Metadiscourse in EFL Virtual Classrooms

Conference: The European Conference on Education (ECE2022)
Title: Metadiscourse in EFL Virtual Classrooms
Stream: Foreign Languages Education & Applied Linguistics (including ESL/TESL/TEFL)
Presentation Type: Live-Stream Presentation
Ghaleb Rabab'ah, University of Sharjah, United Arab Emirates
Sane Yagi, University of Sharjah, United Arab Emirates


Adopting Hyland’s (2004) two-componential taxonomy, the study used a mixed method approach to explore metadiscourse in EFL virtual classroom. More specifically, the study sought to find out which metadiscourse markers are used more frequently, i.e. interactive or interactional, and which functions they perform in an EFL context during Covid-19 pandemic. In order to achieve the objectives of the present study, 35 online lectures (90 minutes each, a corpus of 255,000 words) delivered by the researcher and two more colleagues at the University of Sharjah were analyzed both quantitatively and qualitatively. Mann-Whitney test was used to find out if there are any significant differences between the major resources (interactive vs. interactional), and their subcategories.
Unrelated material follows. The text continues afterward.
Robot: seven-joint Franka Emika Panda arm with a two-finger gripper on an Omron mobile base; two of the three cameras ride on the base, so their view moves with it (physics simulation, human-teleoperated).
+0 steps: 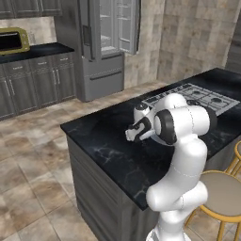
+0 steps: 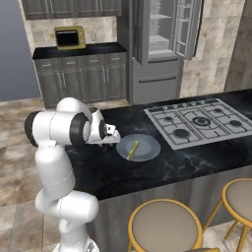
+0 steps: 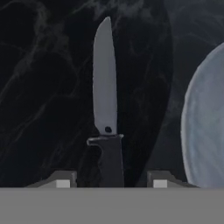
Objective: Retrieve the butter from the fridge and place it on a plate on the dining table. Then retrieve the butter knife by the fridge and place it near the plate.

The results indicated that there were significant differences in favour of the interactional resources, implying that the selected EFL instructors and students used more interactional resources than interactive resources. The qualitative analysis revealed that the interactive resources (i.e., code glosses and evidentials) are the metadiscourse markers used by EFL instructors and students to manage the flow of information, provide elaboration on propositional content, and give evidence to support their arguments in virtual teaching and teaching, whose ultimate goal is to achieve cohesion and logical coherence to make it more persuasive. On the other hand, interactional resources (i.e., attitude and engagement markers) were used to engage the listener and signal their attitudes to their material and their audience. The present research concludes with some pedagogical implications for EFL instructors, students, and syllabus designers.